Segmentation Fault bias initialisation Conv2d

Hi!,
I face a problem using pytorch 1.3.0 on Cuda V100. Here the code originating from


and associated paper https://arxiv.org/pdf/1608.03981.pdf

class DnCNN(nn.Module):
def __init__(self, depth=17, n_channels=64, image_channels=1, use_bnorm=True, kernel_size=3):
    super(DnCNN, self).__init__()
    kernel_size = 3
    padding = 1
    layers = []

    layers.append(nn.Conv2d(in_channels=image_channels, out_channels=n_channels, kernel_size=kernel_size, padding=padding, bias=True))
    layers.append(nn.ReLU(inplace=True))
    for _ in range(depth-2):
        layers.append(nn.Conv2d(in_channels=n_channels, out_channels=n_channels, kernel_size=kernel_size, padding=padding, bias=False))
        layers.append(nn.BatchNorm2d(n_channels, eps=0.0001, momentum = 0.95))
        layers.append(nn.ReLU(inplace=True))
    layers.append(nn.Conv2d(in_channels=n_channels, out_channels=image_channels, kernel_size=kernel_size, padding=padding, bias=False))
    self.dncnn = nn.Sequential(*layers)
    self._initialize_weights()
    print("DnCNN init done")

def forward(self, x):
    y = x
    out = self.dncnn(x)
    return y-out

def _initialize_weights(self):
    for m in self.modules():
        if isinstance(m, nn.Conv2d):
            print('Conv init weight...',m.weight.size())
            init.orthogonal_(m.weight)
            print('Ok')
            if m.bias is not None:
                print('Conv init bias...')
                init.constant_(m.bias, 0)
                print('Ok')
        elif isinstance(m, nn.BatchNorm2d):
            print('BN init weight...')
            init.constant_(m.weight, 1)
            print('BN init bias...')
            init.constant_(m.bias, 0)
            print('Ok')

Use device…: cuda
Conv init weight… torch.Size([64, 1, 3, 3])
Ok
m.bias= Parameter containing:
tensor([-0.2753, 0.0797, -0.0850, -0.0789, -0.1403, 0.2473, 0.2015, -0.2147,
-0.1405, -0.1591, -0.0177, 0.2169, 0.3185, -0.2955, -0.3116, 0.1439,
0.2683, 0.2349, 0.2002, -0.0572, 0.2871, 0.1560, -0.2910, 0.1999,
0.2363, -0.0208, -0.0093, -0.2994, 0.1569, -0.0401, -0.3037, -0.2558,
-0.3046, -0.2971, 0.1851, 0.1453, -0.1999, 0.1158, 0.2158, -0.2221,
0.0930, 0.3183, -0.1261, -0.0886, -0.1297, 0.0019, 0.0564, -0.0134,
0.1727, 0.0585, 0.1753, -0.2736, 0.0683, 0.1069, -0.0181, 0.0422,
-0.2124, -0.1882, -0.1084, 0.2899, 0.1648, 0.1981, -0.0342, -0.1585],
requires_grad=True)
Conv init bias…
Ok
Conv init weight… torch.Size([64, 64, 3, 3])
Segmentation fault

So, the Segmentation fault is rised by the second Conv2d layer. Any idea?

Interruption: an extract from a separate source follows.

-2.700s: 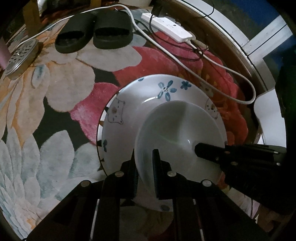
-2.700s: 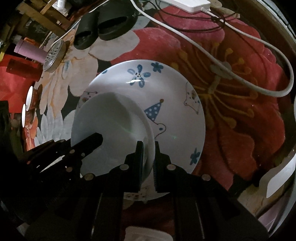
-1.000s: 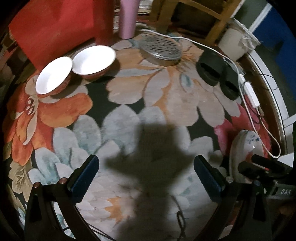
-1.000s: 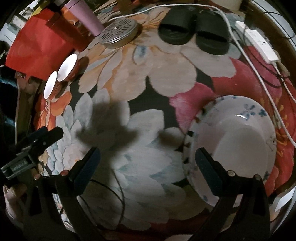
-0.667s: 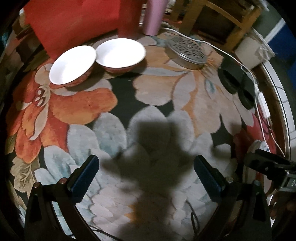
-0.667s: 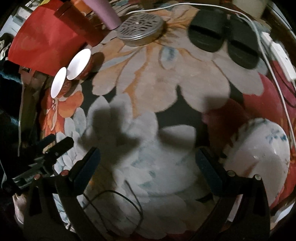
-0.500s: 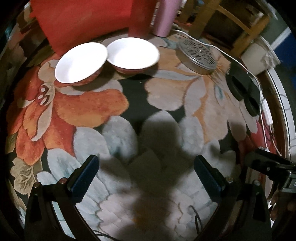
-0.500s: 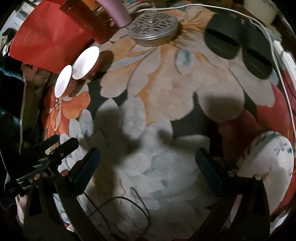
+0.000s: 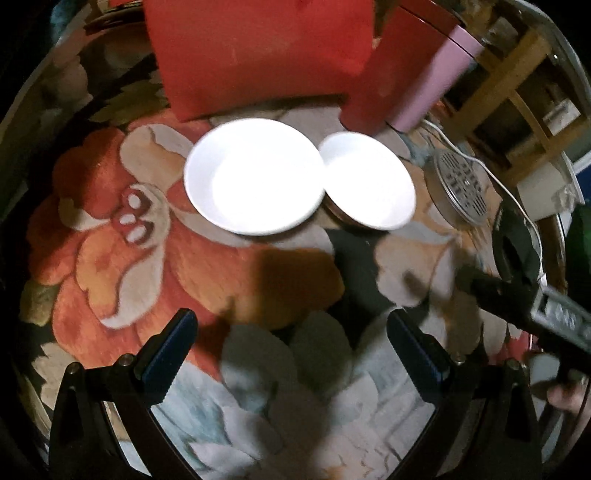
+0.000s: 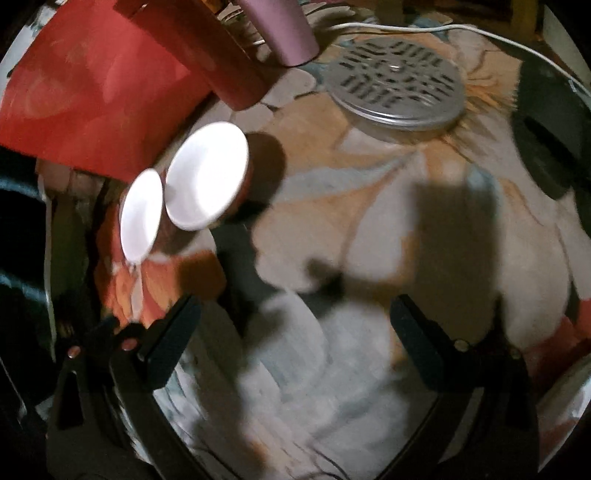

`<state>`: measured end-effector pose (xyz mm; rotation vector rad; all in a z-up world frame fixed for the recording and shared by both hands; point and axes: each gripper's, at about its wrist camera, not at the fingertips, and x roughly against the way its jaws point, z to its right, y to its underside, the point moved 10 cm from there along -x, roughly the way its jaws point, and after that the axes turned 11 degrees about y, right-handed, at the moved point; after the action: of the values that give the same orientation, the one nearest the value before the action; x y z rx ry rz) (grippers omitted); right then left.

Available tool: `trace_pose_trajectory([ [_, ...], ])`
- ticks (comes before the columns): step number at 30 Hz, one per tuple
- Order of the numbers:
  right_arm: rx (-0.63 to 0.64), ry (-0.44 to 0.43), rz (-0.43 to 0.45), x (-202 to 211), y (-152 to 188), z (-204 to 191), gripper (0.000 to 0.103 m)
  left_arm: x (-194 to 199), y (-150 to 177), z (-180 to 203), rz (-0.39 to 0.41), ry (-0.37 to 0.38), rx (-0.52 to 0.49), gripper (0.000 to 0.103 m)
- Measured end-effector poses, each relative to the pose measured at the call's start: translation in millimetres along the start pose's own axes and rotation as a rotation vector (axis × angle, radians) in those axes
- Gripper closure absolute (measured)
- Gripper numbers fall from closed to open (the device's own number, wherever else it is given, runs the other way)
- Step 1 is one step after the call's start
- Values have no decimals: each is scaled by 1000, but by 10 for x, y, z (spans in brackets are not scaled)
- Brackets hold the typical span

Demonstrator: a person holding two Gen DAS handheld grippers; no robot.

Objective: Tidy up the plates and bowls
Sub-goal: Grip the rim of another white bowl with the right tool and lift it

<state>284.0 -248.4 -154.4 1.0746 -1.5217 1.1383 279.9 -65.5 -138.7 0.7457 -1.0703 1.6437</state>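
Two bowls, white inside and red outside, stand side by side on the flowered rug: the left bowl (image 9: 254, 181) and the right bowl (image 9: 367, 181). They also show in the right wrist view, the left bowl (image 10: 141, 214) and the right bowl (image 10: 206, 175). My left gripper (image 9: 295, 339) is open and empty, short of the bowls. My right gripper (image 10: 295, 328) is open and empty, to the right of the bowls; it shows in the left wrist view (image 9: 517, 299) at the right edge.
A red panel (image 9: 258, 51), a red cylinder (image 9: 391, 74) and a pink cylinder (image 9: 432, 81) stand behind the bowls. A perforated metal lid (image 10: 395, 86), a white cable (image 10: 424, 27) and black slippers (image 10: 550, 129) lie to the right.
Both grippers let go of the white bowl on the patterned plate, opened, and swung left toward the two red bowls, which are now much closer. The plate has left view.
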Motion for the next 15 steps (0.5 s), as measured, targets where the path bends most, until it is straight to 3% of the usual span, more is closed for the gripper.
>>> trace_pose_trajectory([
  [4, -41, -40, -16, -184, -224, -214, 7, 14, -53, -119, 13, 1, 15, 1],
  [5, -58, -47, -19, -228, -279, -249, 15, 8, -45, -157, 13, 0, 20, 1],
  [10, -144, -66, -43, -460, -492, -359, 34, -30, 42, -315, 3, 1, 43, 1],
  [13, -167, -71, -57, -594, -557, -434, 49, -49, 86, -405, 8, 9, 68, 1],
  [15, -170, -77, -74, -701, -598, -486, 75, -55, 105, -441, 7, 16, 78, 1],
])
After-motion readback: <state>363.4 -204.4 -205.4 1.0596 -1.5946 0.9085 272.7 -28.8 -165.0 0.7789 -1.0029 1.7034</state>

In general, you should never see segfaults :slight_smile:

Can you check that it still happens with the nightly builds?
It would be nice to have a small code sample that reproduces the issue. Can you try to remove the dataloading, special logging/data prepreocessing, layers from your net etc until the error disapears? That would really help if we had a small code sample to reproduce this locally. Thanks !

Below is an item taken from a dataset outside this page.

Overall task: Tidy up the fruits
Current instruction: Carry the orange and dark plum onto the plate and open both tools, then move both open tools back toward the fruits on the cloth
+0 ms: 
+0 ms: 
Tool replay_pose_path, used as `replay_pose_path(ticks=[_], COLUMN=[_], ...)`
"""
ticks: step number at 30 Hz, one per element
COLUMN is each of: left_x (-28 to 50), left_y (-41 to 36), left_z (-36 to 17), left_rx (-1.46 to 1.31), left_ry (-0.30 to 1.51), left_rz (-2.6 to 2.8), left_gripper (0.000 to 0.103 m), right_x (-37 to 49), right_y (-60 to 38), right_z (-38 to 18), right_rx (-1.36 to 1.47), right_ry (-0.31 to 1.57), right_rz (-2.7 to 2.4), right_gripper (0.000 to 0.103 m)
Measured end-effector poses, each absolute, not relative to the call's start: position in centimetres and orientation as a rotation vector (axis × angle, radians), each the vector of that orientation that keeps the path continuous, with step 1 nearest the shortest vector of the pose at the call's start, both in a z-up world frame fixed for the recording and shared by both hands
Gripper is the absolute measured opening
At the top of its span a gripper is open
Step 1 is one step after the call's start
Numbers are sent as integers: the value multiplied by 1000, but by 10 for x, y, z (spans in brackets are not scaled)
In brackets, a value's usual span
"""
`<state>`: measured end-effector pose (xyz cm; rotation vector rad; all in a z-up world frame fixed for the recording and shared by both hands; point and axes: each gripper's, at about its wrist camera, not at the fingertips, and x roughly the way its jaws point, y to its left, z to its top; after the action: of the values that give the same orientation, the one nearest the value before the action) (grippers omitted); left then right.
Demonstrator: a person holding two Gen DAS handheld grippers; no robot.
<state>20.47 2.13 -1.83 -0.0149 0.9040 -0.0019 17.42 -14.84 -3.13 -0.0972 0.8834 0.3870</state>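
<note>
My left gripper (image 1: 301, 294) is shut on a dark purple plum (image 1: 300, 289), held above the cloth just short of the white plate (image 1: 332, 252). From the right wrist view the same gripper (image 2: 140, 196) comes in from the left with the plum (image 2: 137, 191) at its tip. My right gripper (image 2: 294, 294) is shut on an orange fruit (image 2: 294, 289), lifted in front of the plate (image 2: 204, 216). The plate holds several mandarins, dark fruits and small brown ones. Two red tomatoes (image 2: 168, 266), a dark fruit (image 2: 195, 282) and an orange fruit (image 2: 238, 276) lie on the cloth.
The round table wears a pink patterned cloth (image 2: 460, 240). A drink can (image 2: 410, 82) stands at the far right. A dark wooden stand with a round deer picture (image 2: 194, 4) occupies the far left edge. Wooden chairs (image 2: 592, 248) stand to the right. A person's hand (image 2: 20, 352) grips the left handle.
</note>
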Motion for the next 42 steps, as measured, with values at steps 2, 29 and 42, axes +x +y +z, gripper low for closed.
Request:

Great! @albanD here the minimal code very simple: it defines the DnCNN networks (the one in https://github.com/cszn/DnCNN/blob/master/TrainingCodes/dncnn_pytorch/main_train.py) and then instantiate it. The code is below but cannot succeed to get nice print

import torch
import torch.nn as nn
import torch.nn.functional as F
import torch.nn.init as init
    
class DnCNN(nn.Module):
    def __init__(self, depth=17, n_channels=64, image_channels=1, use_bnorm=True, kernel_size=3):
        super(DnCNN, self).__init__()
        kernel_size = 3
        padding = 1
        layers = []

        layers.append(nn.Conv2d(in_channels=image_channels, out_channels=n_channels, kernel_size=kernel_size, padding=padding, bias=True))
        layers.append(nn.ReLU(inplace=True))
        for _ in range(depth-2):
            layers.append(nn.Conv2d(in_channels=n_channels, out_channels=n_channels, kernel_size=kernel_size, padding=padding, bias=False))
            layers.append(nn.BatchNorm2d(n_channels, eps=0.0001, momentum = 0.95))
            layers.append(nn.ReLU(inplace=True))
        layers.append(nn.Conv2d(in_channels=n_channels, out_channels=image_channels, kernel_size=kernel_size, padding=padding, bias=False))
        self.dncnn = nn.Sequential(*layers)
        self._initialize_weights()
        print("DnCNN init done")

    def forward(self, x):
        y = x
        out = self.dncnn(x)
        return y-out

    def _initialize_weights(self):
        for m in self.modules():
            if isinstance(m, nn.Conv2d):
                print('Conv init weight...',m.weight.size())
                init.orthogonal_(m.weight)
                print('Ok')
                print('m.bias=', m.bias)
                if m.bias is not None:
                    print('Conv init bias...')
                    init.constant_(m.bias, 0)
                    print('Ok')
            elif isinstance(m, nn.BatchNorm2d):
                print('BN init weight...')
                init.constant_(m.weight, 1)
                print('BN init bias...')
                init.constant_(m.bias, 0)
                print('Ok')

model = DnCNN()

I just tried and this runs fine on my computer.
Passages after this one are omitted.